And as I watched the footage, one of the figures on the screen, the one in the Bill Clinton mask, tilted his head and barked out a muffled order in a voice I could have sworn I recognized from somewhere. I just couldn’t put my finger on where.
Then, the figure closest to the camera laughed, and every hair on my body stood on end.
My blood ran cold.
No fucking way.
He turned, revealing a height and build I knew far too well. Broad shoulders. Narrow waist. Lazy, cocky posture. I’d been underneath that body more times than I could count, back when I had terrible judgment and worse self-esteem.
Thayer. I knew it with every fiber of my being.
The demonic clown mask he wore made my skin crawl, but it fucking suited him.
I knew that silhouette. I knew that fucking ice cold laugh.
My stomach twisted violently. He’d been there.
Oh my God.
He’d been there when Knox’s family was murdered.

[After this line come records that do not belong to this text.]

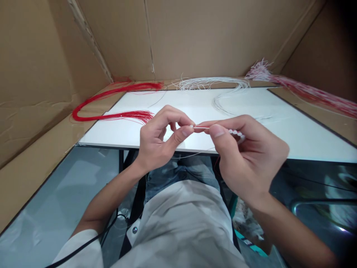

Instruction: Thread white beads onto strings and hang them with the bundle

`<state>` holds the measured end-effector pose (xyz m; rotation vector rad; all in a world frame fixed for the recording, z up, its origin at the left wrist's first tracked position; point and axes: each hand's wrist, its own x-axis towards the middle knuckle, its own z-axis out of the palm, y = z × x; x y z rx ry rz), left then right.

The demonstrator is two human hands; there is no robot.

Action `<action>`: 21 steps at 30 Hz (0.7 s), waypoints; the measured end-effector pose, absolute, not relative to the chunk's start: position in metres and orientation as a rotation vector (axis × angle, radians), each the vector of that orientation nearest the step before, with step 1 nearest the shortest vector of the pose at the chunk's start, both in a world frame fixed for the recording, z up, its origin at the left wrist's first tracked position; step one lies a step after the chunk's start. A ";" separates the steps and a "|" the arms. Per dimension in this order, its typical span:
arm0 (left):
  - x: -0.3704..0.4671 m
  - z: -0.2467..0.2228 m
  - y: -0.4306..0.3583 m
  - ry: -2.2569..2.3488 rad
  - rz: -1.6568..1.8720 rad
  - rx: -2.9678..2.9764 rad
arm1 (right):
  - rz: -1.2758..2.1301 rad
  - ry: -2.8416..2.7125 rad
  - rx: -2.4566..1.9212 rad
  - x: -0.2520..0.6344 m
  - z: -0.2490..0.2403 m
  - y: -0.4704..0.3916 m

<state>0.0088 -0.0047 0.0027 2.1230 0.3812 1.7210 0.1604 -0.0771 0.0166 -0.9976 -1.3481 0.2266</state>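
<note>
Above the front edge of the white board, my left hand [158, 139] is closed, thumb and index finger pinching the small white end of a thin cord. A short stretch of red and white cord [201, 128] runs taut from that pinch to my right hand [251, 152]. My right hand is closed too, its thumb pressing the cord against the index finger. Out of its grip curls a twisted red-and-white braided part [235, 132], partly hidden by the fingers. A loose thin white strand [192, 155] hangs below the hands.
On the white board [134, 136] lies a looped bundle of red cords [136, 115] at left. White cords [214, 80] lie along the back. A red-and-white bundle [315, 91] stretches off to the right. Cardboard walls [195, 41] enclose the back and sides.
</note>
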 end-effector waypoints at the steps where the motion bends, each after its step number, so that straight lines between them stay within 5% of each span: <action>1: 0.011 0.002 -0.006 0.379 1.751 2.085 | 0.219 -1.352 -1.000 0.160 0.016 -0.078; 21: 0.016 -0.005 -0.001 0.214 1.830 1.956 | 0.047 -1.398 -0.819 0.156 0.013 -0.074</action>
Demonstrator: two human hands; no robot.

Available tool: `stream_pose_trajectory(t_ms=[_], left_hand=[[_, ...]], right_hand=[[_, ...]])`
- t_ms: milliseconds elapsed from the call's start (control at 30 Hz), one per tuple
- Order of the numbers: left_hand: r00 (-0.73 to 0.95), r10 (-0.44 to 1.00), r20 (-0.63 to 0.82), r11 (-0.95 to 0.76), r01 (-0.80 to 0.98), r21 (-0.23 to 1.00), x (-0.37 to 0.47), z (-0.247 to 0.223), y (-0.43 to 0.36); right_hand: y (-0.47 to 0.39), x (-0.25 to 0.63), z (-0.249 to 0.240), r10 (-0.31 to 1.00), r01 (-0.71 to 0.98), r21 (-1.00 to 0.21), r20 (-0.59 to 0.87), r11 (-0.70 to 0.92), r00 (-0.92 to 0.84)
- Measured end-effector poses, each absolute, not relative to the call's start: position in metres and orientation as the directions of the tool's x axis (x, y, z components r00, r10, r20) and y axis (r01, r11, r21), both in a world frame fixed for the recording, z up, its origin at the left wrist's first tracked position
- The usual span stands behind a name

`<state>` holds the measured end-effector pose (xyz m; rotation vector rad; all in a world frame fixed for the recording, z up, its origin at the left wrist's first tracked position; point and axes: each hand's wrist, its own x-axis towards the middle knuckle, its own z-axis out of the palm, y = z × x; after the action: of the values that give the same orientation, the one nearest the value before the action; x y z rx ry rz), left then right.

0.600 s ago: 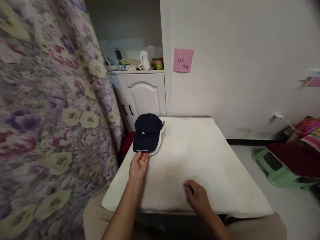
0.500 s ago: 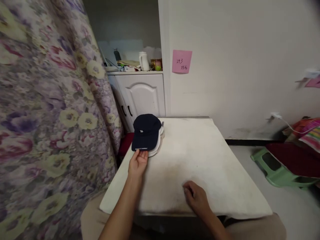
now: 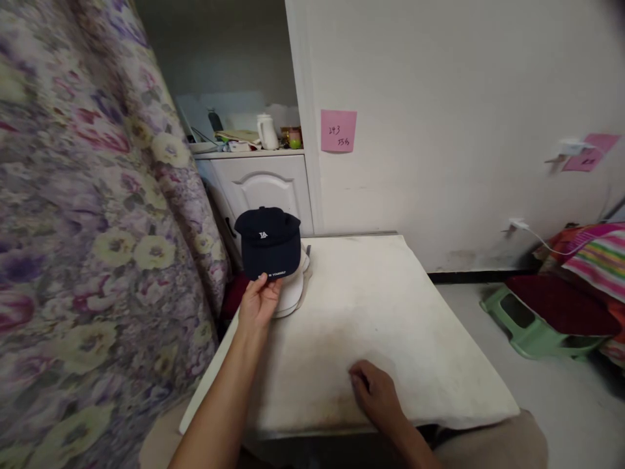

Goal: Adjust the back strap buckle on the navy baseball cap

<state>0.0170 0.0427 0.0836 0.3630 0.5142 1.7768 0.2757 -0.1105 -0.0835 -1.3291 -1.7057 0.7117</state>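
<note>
A navy cap (image 3: 271,244) with a white logo and lettering along its brim is raised at the far left of the table. My left hand (image 3: 260,301) pinches the front of the brim, thumb on top and fingers beneath. Below and partly behind it, pale caps (image 3: 291,296) lie stacked on the cloth, largely covered by the navy one. My right hand (image 3: 375,391) rests loosely curled near the front edge of the table, touching no object but the cloth; its fingertips are tucked in.
The table (image 3: 361,293) has a stained whitish cover. A floral curtain (image 3: 112,260) hangs at the left. Behind stands a white cabinet (image 3: 266,182) with a jug (image 3: 267,131) on it. To the right is a green stool (image 3: 532,326) with a dark red top.
My left hand has lifted the navy cap off the pale caps, so more of them shows. The view has shifted slightly right. My right hand stays curled by the front edge.
</note>
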Motion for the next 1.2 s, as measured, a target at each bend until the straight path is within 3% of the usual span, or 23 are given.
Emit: stream_pose_trajectory(t_ms=[67,167,267,367,500,567,667,867,967,1100,1200], left_hand=[[-0.209,0.978,0.016,-0.186,-0.829,0.527,0.032,0.083,0.029],[-0.03,0.998,0.057,-0.057,-0.826,0.56,0.06,0.064,-0.006],[0.204,0.977,0.059,0.131,-0.797,0.589,0.089,0.026,-0.051],[0.323,0.945,-0.052,0.288,-0.748,0.597,0.11,-0.012,-0.094],[0.412,0.893,-0.183,0.424,-0.629,0.652,0.12,-0.041,-0.133],[0.445,0.871,-0.21,0.454,-0.562,0.691,0.12,-0.044,-0.144],[0.494,0.837,-0.237,0.497,-0.501,0.708,0.115,-0.041,-0.149],[0.314,0.907,-0.28,0.409,-0.504,0.761,0.09,-0.007,-0.136],[0.326,0.924,-0.201,0.355,-0.531,0.77,0.08,0.01,-0.123],[0.38,0.925,-0.022,0.295,-0.677,0.674,0.076,0.021,-0.112],[0.418,0.908,-0.003,0.312,-0.672,0.672,0.082,0.032,-0.109]], right_hand=[[-0.108,0.277,-0.081,0.975,0.347,-0.911,0.209,0.221,-0.072],[-0.102,0.284,-0.065,0.996,-0.107,-0.994,0.034,0.026,-0.078],[-0.096,0.299,-0.035,0.998,-0.582,-0.81,-0.035,-0.064,-0.06],[-0.093,0.314,-0.004,0.995,-0.782,-0.619,0.012,-0.074,-0.104],[-0.094,0.328,0.013,1.0,-0.845,-0.535,0.016,0.007,-0.001],[-0.099,0.331,0.014,0.998,-0.842,-0.537,0.023,0.056,0.052],[-0.109,0.332,0.019,0.998,-0.812,-0.583,0.068,0.038,-0.002],[-0.125,0.331,0.038,0.987,-0.748,-0.664,0.12,-0.003,-0.111],[-0.128,0.331,0.046,0.986,-0.744,-0.668,0.132,0.011,-0.105],[-0.13,0.332,0.051,0.992,-0.735,-0.677,0.106,0.02,-0.071],[-0.13,0.333,0.052,0.998,-0.709,-0.705,0.037,-0.004,-0.042]])
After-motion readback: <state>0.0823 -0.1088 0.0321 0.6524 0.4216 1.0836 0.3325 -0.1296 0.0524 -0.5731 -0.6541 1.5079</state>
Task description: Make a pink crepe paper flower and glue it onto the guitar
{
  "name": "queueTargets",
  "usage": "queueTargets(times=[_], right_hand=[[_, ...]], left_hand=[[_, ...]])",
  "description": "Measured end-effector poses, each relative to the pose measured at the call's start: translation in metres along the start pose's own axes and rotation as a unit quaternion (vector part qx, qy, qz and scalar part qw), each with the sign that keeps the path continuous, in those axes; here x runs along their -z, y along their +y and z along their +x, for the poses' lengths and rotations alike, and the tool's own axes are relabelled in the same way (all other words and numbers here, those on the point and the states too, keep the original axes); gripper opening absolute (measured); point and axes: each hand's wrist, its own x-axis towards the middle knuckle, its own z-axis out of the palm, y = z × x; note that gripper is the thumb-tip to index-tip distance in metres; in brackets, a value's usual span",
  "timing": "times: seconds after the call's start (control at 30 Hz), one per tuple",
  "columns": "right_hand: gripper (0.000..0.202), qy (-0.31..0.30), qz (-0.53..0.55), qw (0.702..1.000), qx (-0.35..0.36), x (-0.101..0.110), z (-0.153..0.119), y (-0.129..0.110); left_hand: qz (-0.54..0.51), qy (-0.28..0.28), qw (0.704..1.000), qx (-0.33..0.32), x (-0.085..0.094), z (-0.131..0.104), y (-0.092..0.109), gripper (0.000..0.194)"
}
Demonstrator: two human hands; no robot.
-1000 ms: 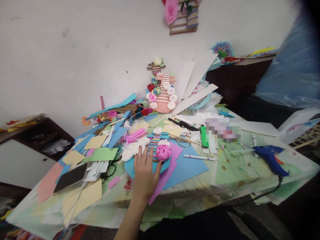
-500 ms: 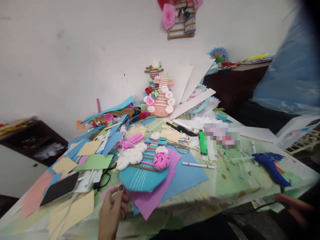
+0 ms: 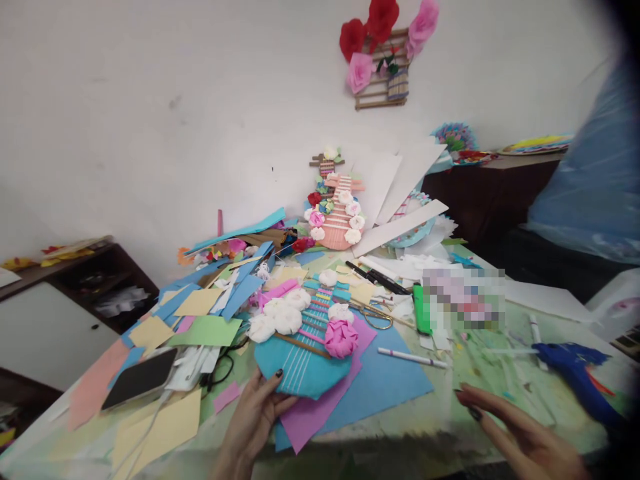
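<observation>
A turquoise lute-shaped paper craft [image 3: 303,373] with white strings, white paper flowers and a pink paper flower lies at the middle of the table. My left hand [image 3: 263,407] has its lower left edge between thumb and fingers, the thumb on top and the fingers below. Under the craft are a purple paper sheet [image 3: 299,427] and a blue paper sheet [image 3: 385,380]. To the right, my right hand [image 3: 515,430] is over the table's front part, fingers stretched and apart, holding nothing. A blue glue gun [image 3: 575,373] lies beyond it at the far right.
A white stick [image 3: 413,358], gold-handled scissors [image 3: 377,319], black pens [image 3: 377,277] and a green object [image 3: 421,310] lie behind and right of the craft. On the left are a dark phone [image 3: 143,379] and paper scraps [image 3: 203,331]. A pink lute craft [image 3: 336,223] leans against the wall.
My left hand has moved onto the craft's edge and taken hold of it. My right hand has come from the far right edge inward over the table. The view has shifted.
</observation>
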Motion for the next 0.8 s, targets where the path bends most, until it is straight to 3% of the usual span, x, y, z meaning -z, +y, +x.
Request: queueTargets(times=[0.13,0.27,0.4,0.5,0.67,0.8], right_hand=[[0.047,-0.180,0.106,0.978,0.004,-0.046,0.035,-0.041],[0.064,-0.269,0.172,0.947,0.022,-0.093,0.069,-0.082],[0.059,-0.242,0.335,0.910,-0.012,-0.141,0.111,-0.109],[0.045,-0.208,0.359,0.910,-0.021,-0.167,0.155,-0.119],[0.026,-0.137,0.332,0.932,-0.055,-0.201,0.250,-0.115],[0.031,-0.105,0.298,0.946,-0.065,-0.232,0.321,-0.100]], left_hand=[[-0.054,-0.039,0.994,-0.082,-0.011,-0.005,-0.003,0.060],[-0.105,-0.094,0.982,-0.126,-0.030,0.007,0.001,0.061],[-0.111,-0.150,0.971,-0.150,-0.059,0.038,0.012,0.058],[-0.093,-0.169,0.965,-0.179,-0.084,0.077,0.025,0.058],[-0.025,-0.079,0.976,-0.199,-0.113,0.153,0.028,0.051],[0.021,-0.016,0.977,-0.211,-0.116,0.182,0.011,0.043]])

But… how had Knox not recognized him in the video? They’d been best friends, after all. But maybe that was the problem – they’d been so close that Knox hadn’t ever really looked at him, in detail. Not the way I had when I was obsessively, stupidly,convincing myself that I loved him. And Knox had never seen Thayer and his cousins at that party, in the HVAC ‘costume’. That was the clue I had, that he didn’t.
I stared at the screen, ran the video again, then just sat there and shivered.
Until I heard the footsteps on the front steps.
I barely had time to close the video player before the front door creaked open behind me.
My heart dropped.
“Shit.”
Knox stepped back inside. His keys jingled in his hand as he shut the door behind him.
“I forgot the contracts for the Mobile client,” he said, crossing the living room toward his office. “Printed them last night. Should’ve grabbed them earlier, but… It was just lucky I hadn’t gone too far before I realized…”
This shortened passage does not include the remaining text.